The Claret Bumble is most likely a fly that every loch angler has in their armoury and for good reason as it can be a deadly fish attractor.

When I use one it’s almost always in a team of three flies worked ‘Short Line’ across or through rolling waves in search of fierce aggressive fish and it generally either takes up the middle dropper or (if tied on a heavier gauge wire hook) the tail positions.

I also like to tie it as per the photos using dyed blue Guinea Fowl instead of the more traditional Blue Jay as I feel this gives a better colour to the fly as well as a bit more of a ‘pulsating’ action when worked through those waves.

Tying it as shown also helps overcome the big variations in hackle length as well as ensures a tight neat head and is a handy method to learn for a host of different styles including spiders, well worth giving the time required to master although as you can see it’s pretty easy so won’t task anyone too much.

Adding a little florescent tag to this pattern can also help attract fish especially in darker, peaty stained waters and with my usual addition of a pinch of olive glister through the dubbing material a little extra but subtle sparkle is also included.

Simple, easy to tie and a joy to fish in all sizes from 8 through to 16.  Great on the SUD 2 or SLD 2 or Patriot Sproat Wet for barbless, equally good on the Wet Fly and Dry Fly Supreme if you don’t mind a barb on the hook.


Hook: Patriot SUD 2 or SLD2 or Sproat Wet for Barbless; Wet Fly Supreme or Dry Fly Supreme for barbed sizes 8 to 16

Thread: Black Uni 8/0

Tag (Optional): Uni Fire Orange 6/0 thread (Veniards)

Tail: Golden Pheasant Tippets

Rib: Fine Gold Wire

Body: Claret Rabbit / Hare Dubbing Mix With A Pinch Of Olive Glister For added Sparkle

Hackle: Claret Saddle Cock

Head Hackle: Dyed Blue Guinea Fowl


Tying Sequence:


Step 1 Place hook in vice and catch in thread and gold wire rib (note if tying in florescent tag do this first and tie off then catch in thread, makes it much easier)

Step 2 Tie in tippets

Step 3 Take thread back up hook and tie in guinea fowl facing forward. Note set guinea fowl length slightly longer than body hackle fibre)
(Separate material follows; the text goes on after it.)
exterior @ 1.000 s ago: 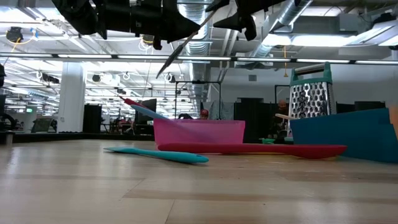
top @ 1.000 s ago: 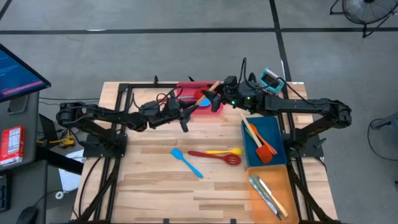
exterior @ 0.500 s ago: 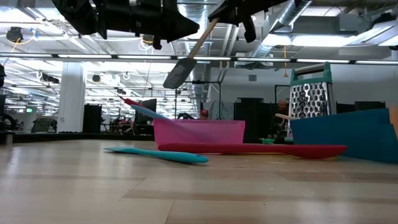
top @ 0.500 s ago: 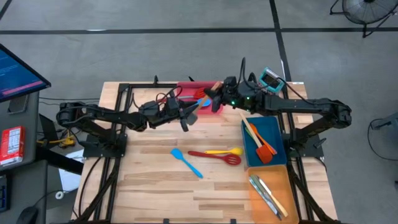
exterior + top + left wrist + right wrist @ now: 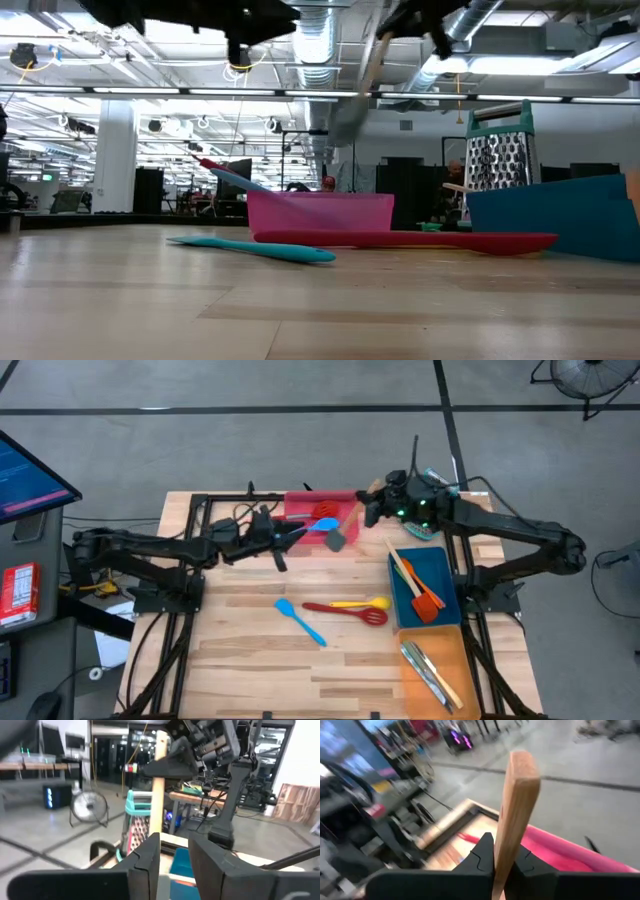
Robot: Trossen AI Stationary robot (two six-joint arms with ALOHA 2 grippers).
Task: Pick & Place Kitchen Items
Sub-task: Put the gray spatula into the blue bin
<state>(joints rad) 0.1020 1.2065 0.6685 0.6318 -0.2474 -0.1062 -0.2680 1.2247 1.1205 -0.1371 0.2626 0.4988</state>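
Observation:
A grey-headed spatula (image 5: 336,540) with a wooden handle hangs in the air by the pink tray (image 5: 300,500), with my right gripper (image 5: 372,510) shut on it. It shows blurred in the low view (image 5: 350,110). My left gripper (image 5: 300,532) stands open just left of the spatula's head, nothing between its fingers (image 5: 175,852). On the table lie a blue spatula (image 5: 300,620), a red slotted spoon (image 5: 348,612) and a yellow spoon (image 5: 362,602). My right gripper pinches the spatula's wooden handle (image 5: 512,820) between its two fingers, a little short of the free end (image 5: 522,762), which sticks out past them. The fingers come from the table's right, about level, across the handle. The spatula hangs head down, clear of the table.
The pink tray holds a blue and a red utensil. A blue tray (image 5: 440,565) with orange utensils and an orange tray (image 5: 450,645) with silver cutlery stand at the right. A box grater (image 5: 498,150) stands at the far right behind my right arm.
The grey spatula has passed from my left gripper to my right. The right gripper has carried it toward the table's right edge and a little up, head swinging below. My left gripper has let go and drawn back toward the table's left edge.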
Step 4 Run thread back down hook and dub in body

Step 5 Tie in body and catch in hackle

Step 6 Palmer hackle in open turns down body

Step 7 Secure hackle with wire rib running up hook length in open turns taking care not to trap any hackle fibres down

Step 8 Brush the guinea fowl fibres back with fingers ensuring they spread around entire head of fly


Step 9 Form small head with tying thread, whip finish and varnish

Allan Liddle

Based in Moray in Scotland's North East, Allan has specialises with the wild trout from the rivers and burns, lochs and lochans throughout Mainland Scotland and the Isles. A strong passion for fishing simple dries he feels there's nothing better than to see the fish take off the top, but isn't slow to fish a range of different styles when mood or conditions dictate. Although trout is his first love Allan occasionally chases the Salmon, Grayling stocked fish and even dabbles in salt water when the chance arises.
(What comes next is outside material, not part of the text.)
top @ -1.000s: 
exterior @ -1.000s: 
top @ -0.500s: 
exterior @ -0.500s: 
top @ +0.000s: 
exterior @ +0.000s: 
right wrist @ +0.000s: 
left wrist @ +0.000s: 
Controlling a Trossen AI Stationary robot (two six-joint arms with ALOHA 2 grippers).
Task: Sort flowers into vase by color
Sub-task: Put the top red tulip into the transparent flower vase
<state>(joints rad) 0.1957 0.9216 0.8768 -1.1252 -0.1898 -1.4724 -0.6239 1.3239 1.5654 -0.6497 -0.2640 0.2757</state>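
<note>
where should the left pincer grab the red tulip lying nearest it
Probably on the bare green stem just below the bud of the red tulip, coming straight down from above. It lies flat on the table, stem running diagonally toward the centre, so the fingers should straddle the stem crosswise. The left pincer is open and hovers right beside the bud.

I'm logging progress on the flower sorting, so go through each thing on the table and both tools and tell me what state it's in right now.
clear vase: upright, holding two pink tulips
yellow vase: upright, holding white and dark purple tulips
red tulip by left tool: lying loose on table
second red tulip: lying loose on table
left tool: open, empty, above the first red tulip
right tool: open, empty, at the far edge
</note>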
Allan has also represented Scotland at international level, is a GAIA qualified trout instructor and a has been a regular contributor to Fly Fishing and Fly Tying Magazine for almost twenty years. Allan’s love of fly tying spans almost thirty years and has been a regular at many tying demonstrations and work shops prior to, and since joining the Partridge Pro-Team in 2013.